• [WHAT NEEDS TO BE DONE] How many lines in the listing below contain the string "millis"? Say only the number.

• [DATA EXTRACT]

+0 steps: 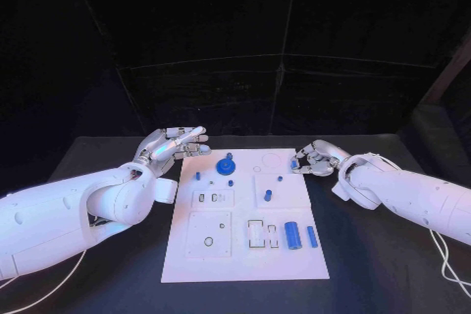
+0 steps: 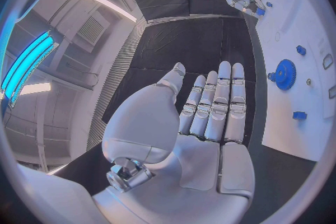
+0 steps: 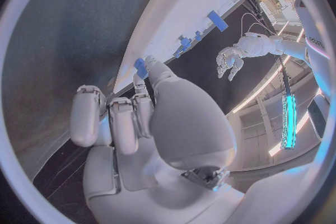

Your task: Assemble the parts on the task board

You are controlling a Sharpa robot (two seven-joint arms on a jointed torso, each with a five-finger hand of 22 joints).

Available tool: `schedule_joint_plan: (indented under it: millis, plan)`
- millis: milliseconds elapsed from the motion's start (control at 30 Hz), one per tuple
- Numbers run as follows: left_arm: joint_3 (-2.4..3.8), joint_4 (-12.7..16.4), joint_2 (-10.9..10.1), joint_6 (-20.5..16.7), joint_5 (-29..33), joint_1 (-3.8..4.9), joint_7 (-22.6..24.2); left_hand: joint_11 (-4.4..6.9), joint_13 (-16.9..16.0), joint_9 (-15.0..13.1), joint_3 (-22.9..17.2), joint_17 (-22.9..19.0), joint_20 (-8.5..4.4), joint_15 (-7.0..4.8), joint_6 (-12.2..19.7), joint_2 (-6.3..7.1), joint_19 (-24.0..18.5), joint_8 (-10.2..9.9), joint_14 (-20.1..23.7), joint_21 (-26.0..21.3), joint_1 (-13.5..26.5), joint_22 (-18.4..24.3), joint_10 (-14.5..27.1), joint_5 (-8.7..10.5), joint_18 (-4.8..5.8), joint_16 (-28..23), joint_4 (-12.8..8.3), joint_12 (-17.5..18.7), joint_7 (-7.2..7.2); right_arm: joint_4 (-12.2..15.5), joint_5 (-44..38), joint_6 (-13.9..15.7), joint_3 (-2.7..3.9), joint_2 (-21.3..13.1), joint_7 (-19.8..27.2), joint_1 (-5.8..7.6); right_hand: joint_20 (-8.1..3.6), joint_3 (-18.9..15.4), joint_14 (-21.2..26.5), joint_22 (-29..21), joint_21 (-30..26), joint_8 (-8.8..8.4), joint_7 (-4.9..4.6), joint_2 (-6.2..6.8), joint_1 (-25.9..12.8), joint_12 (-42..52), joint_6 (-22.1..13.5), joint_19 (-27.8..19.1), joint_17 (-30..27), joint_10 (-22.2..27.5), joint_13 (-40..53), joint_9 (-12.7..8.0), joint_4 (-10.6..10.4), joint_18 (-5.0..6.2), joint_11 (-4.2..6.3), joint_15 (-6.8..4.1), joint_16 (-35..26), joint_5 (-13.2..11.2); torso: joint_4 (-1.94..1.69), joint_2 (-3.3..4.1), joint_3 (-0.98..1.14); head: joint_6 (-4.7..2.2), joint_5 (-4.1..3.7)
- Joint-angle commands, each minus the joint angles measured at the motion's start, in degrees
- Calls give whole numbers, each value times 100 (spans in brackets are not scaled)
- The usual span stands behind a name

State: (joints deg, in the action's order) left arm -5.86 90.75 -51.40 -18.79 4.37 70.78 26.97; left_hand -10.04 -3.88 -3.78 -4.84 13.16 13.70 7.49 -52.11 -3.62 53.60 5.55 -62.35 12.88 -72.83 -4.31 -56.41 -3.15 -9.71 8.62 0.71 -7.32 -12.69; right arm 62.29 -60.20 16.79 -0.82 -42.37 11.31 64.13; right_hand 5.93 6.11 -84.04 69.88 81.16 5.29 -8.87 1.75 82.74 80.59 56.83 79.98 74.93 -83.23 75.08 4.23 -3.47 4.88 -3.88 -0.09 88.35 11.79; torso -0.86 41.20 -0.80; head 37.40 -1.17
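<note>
So the task board (image 1: 246, 259) sits dead centre on the black surface (image 1: 98, 154), long side running from 12 to 6 o'clock. Up near the board's 12 o'clock end stands a blue gear (image 1: 226, 166) on its peg, with a couple of small blue pegs (image 1: 198, 176) just beside it toward 9. Down at about 5 o'clock on the board a fat blue cylinder (image 1: 291, 233) lies flat, and a thinner blue bar (image 1: 312, 236) lies just beside it on the 3 o'clock side.

Left hand (image 1: 175, 148) hovers off the board's edge at roughly 10 o'clock, fingers stretched out straight and apart, palm bare, nothing in it; the left wrist view shows that pretty clearly.

Right hand (image 1: 316, 158) is at the board's far edge around 2 o'clock, fingers curled in. It's pinching a small blue part (image 3: 141, 68) between thumb and a fingertip, right at the board's rim. From the head view that piece (image 1: 295, 164) is a tiny blue speck tucked in the fingers, so I can't say what shape it is.
</note>
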Motion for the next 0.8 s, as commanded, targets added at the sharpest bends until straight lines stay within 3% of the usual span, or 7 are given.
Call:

• [SOLUTION] 2